Extracted data entries
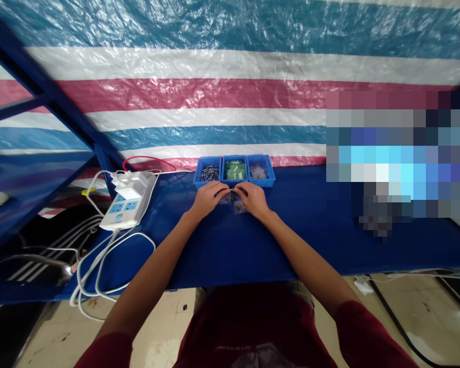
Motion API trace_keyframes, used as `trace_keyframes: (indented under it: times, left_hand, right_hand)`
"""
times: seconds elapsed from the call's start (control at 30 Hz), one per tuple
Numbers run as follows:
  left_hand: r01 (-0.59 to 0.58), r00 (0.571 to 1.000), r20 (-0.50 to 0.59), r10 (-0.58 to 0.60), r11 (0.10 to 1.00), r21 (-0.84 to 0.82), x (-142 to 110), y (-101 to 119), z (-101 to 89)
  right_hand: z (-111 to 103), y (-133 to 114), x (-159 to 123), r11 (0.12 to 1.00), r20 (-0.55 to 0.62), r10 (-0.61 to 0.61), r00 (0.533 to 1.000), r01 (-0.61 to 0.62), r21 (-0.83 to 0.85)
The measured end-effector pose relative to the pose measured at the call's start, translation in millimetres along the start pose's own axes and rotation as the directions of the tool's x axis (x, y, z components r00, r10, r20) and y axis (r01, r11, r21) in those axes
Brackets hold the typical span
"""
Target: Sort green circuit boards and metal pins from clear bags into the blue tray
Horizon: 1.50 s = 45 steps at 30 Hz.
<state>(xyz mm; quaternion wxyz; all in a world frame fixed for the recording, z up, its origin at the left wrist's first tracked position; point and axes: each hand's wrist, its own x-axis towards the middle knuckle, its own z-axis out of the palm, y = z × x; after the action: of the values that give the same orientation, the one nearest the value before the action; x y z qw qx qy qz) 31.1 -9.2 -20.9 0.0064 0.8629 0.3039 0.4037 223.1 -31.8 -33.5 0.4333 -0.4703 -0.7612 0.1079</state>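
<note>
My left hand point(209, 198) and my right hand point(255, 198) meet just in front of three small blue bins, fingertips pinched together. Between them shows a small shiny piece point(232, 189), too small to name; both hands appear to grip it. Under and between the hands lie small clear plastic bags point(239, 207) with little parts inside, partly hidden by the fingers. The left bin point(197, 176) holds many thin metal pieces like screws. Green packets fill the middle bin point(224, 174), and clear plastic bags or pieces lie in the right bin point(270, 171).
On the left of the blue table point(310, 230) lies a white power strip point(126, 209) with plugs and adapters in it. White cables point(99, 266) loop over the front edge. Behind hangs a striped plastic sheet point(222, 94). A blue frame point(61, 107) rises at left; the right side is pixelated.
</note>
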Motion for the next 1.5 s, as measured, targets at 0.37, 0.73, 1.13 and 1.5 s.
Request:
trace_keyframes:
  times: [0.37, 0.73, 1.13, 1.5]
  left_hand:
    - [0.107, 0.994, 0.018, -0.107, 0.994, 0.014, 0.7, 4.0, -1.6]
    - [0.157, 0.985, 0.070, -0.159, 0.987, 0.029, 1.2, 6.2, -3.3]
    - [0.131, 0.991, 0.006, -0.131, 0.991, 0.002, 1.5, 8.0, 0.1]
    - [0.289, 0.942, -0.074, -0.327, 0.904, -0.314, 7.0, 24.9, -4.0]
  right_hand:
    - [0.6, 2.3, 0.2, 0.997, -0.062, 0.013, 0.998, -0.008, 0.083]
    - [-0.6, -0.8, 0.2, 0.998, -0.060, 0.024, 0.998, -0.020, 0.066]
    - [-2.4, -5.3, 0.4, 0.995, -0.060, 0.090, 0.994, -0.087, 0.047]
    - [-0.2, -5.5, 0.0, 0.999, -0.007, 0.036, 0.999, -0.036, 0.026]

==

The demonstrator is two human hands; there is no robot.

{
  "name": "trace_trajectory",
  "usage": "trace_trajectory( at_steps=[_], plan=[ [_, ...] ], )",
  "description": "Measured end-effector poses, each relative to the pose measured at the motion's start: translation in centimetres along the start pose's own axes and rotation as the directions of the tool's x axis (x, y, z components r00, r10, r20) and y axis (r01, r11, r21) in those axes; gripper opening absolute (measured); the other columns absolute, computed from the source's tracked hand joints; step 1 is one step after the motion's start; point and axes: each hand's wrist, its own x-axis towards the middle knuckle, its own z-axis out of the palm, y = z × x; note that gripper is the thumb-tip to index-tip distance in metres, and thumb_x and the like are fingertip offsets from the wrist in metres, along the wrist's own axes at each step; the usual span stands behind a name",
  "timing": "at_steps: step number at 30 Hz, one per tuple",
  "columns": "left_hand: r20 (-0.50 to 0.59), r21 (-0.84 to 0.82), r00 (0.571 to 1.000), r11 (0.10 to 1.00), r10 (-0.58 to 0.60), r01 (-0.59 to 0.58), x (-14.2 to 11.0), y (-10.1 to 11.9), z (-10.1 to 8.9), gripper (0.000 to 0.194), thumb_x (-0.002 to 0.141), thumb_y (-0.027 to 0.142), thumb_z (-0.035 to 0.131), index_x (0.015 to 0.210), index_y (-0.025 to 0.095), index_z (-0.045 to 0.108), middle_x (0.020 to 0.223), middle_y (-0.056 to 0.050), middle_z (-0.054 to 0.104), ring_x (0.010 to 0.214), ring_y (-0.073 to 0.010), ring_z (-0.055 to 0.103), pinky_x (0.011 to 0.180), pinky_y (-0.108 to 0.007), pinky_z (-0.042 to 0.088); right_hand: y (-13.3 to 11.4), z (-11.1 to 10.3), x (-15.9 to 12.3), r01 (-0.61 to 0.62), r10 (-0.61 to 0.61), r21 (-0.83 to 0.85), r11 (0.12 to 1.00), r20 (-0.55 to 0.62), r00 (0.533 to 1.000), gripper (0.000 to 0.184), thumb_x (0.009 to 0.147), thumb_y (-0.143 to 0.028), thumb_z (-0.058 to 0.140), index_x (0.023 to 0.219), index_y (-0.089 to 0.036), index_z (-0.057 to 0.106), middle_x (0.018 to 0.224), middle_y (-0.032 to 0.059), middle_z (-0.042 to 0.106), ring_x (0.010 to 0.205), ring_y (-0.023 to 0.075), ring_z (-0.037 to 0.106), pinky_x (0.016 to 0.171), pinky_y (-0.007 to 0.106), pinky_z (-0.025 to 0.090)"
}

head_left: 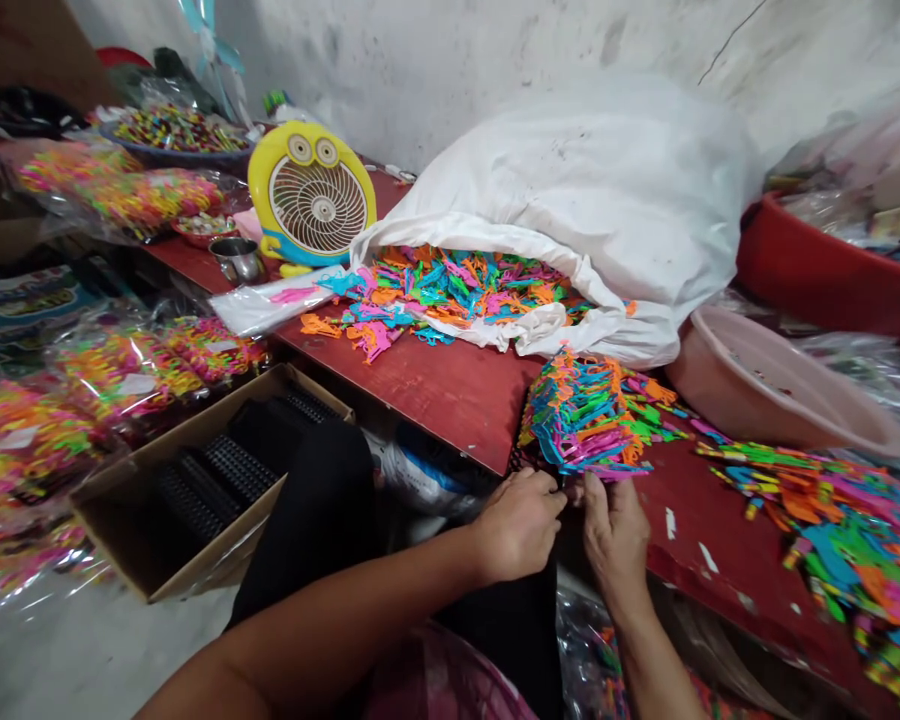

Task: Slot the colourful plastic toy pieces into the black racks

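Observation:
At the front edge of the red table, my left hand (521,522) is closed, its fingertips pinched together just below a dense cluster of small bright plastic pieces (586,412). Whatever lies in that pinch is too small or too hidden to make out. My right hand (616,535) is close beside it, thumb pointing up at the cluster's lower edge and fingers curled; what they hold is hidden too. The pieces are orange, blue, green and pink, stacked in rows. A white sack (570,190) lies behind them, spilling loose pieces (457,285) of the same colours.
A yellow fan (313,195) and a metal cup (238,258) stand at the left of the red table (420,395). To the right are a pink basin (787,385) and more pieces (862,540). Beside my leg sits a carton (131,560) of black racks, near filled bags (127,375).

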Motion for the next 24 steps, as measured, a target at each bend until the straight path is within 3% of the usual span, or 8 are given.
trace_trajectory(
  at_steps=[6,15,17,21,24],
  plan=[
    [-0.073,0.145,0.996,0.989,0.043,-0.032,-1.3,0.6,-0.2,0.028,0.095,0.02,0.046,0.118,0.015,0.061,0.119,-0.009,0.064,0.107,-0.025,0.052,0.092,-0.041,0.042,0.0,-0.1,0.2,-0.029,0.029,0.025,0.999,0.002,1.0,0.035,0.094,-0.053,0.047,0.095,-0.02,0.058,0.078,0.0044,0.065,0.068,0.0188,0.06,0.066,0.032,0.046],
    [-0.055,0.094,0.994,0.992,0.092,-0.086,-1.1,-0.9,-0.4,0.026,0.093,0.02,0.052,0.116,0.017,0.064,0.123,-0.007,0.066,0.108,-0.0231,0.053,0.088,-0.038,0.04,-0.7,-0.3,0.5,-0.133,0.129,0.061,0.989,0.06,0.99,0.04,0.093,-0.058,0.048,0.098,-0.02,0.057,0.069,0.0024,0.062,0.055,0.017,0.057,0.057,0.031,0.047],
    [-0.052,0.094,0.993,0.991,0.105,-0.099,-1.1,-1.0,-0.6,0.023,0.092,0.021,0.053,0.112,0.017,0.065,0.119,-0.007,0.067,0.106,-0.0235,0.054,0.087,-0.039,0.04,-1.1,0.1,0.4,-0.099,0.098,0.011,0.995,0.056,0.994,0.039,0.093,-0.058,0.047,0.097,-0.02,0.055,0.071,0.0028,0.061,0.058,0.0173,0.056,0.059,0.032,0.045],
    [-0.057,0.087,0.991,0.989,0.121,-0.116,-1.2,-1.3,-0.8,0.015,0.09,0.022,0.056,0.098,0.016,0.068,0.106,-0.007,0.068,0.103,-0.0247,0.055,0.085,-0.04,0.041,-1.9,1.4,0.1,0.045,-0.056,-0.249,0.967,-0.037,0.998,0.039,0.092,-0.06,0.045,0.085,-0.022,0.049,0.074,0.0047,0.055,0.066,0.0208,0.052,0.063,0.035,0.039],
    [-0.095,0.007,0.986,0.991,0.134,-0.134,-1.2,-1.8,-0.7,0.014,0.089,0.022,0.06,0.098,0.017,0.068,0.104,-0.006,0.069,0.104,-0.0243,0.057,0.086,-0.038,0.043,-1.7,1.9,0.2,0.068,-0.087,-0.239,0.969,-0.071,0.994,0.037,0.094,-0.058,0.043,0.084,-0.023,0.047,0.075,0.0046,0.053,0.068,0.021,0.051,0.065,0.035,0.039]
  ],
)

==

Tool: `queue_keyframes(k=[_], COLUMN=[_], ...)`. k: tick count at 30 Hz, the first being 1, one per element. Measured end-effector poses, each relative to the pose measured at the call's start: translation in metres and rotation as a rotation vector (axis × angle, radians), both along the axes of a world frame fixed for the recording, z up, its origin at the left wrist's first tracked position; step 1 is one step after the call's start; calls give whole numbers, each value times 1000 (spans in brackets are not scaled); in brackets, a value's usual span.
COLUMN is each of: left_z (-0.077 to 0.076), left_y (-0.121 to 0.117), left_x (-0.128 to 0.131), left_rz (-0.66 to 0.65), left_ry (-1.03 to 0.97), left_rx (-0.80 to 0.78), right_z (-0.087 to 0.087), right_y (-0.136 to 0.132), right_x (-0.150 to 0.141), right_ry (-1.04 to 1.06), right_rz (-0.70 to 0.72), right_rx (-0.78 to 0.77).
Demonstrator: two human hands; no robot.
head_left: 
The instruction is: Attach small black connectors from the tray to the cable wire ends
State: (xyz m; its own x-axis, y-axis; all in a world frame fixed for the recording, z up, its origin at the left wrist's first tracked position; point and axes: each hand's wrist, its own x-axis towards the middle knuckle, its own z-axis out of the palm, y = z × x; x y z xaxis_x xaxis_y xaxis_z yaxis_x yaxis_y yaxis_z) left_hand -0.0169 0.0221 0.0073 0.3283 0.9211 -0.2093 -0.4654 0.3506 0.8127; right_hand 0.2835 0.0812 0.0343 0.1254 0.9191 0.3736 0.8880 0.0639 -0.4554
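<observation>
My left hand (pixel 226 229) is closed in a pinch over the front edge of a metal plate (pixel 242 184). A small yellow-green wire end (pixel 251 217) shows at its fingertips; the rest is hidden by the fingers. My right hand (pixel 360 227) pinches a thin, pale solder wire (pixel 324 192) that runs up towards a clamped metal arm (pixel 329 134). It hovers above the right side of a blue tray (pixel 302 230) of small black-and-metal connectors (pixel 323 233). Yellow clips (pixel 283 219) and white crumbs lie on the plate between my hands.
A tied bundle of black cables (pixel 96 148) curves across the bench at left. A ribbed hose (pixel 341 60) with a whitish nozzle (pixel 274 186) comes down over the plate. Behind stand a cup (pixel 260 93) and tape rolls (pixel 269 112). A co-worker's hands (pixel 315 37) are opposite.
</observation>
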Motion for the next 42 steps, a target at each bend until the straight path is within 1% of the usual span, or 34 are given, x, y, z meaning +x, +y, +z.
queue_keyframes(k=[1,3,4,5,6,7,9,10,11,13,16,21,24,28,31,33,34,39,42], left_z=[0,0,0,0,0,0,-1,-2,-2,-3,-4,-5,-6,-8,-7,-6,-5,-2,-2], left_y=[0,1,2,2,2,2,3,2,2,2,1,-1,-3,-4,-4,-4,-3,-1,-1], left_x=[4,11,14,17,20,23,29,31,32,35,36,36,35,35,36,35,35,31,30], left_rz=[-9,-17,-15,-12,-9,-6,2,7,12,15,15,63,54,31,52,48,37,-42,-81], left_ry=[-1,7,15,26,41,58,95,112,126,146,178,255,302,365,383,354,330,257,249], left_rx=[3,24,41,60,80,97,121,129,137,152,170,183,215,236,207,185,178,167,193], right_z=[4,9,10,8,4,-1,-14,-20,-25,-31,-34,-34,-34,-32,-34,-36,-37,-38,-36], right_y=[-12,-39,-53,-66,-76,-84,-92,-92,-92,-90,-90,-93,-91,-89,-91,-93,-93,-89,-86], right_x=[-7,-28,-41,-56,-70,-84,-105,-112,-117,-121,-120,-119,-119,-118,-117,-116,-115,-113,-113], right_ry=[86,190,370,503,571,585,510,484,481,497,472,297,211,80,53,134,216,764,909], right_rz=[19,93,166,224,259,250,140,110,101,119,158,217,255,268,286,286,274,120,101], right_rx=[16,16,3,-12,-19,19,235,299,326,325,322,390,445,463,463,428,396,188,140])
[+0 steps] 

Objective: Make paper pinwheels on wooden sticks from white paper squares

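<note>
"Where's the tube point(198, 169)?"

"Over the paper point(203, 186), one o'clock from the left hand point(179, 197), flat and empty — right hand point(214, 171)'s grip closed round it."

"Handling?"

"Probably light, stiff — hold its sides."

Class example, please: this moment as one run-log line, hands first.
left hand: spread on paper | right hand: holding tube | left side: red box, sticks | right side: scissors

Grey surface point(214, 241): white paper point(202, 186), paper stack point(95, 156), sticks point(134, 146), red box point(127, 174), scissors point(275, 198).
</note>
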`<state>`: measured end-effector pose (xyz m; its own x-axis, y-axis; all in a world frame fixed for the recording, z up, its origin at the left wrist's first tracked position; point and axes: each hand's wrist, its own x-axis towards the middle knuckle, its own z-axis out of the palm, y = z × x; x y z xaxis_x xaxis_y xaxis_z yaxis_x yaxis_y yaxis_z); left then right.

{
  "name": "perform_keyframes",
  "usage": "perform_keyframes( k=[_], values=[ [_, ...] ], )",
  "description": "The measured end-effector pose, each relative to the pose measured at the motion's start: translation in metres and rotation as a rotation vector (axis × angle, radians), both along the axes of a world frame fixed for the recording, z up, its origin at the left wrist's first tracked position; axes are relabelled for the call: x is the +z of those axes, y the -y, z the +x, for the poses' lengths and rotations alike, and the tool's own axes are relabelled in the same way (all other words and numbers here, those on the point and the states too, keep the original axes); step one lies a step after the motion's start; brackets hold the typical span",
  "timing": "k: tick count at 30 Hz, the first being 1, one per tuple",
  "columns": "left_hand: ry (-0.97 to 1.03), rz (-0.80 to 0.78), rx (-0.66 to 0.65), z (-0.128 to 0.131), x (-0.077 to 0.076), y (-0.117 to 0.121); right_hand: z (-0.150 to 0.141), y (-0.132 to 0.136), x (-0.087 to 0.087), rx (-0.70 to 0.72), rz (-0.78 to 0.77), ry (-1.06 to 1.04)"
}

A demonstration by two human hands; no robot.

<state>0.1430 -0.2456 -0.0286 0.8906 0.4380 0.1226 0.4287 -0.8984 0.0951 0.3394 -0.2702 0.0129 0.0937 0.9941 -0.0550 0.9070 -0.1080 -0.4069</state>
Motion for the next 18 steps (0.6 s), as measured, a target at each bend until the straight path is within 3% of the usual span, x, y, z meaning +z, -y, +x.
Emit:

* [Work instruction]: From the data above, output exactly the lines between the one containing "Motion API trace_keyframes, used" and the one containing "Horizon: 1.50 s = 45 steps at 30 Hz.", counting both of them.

* [Task response]:
Motion API trace_keyframes, used as `trace_keyframes: (indented under it: times, left_hand, right_hand)`
"""
times: seconds elapsed from the call's start (control at 30 Hz), one per tuple
Numbers run as follows:
  left_hand: r01 (-0.59 to 0.58), r00 (0.571 to 1.000), r20 (-0.50 to 0.59), r10 (-0.58 to 0.60), r11 (0.10 to 1.00), r21 (-0.84 to 0.82), x (-142 to 110), y (-101 to 119), z (-101 to 89)
  right_hand: z (-111 to 103), y (-133 to 114), x (-159 to 123), r11 (0.12 to 1.00), r20 (-0.55 to 0.62), r10 (-0.61 to 0.61), r00 (0.533 to 1.000), r01 (-0.61 to 0.62), r21 (-0.83 to 0.85)
The measured end-effector pose relative to the pose measured at the call's start, translation in millimetres along the start pose's own axes and rotation as the directions of the tool's x axis (x, y, z components r00, r10, r20) and y axis (r01, r11, r21) in those axes
Brackets hold the typical span
"""
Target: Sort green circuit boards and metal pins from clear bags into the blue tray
Horizon: 1.50 s = 45 steps at 30 Hz.

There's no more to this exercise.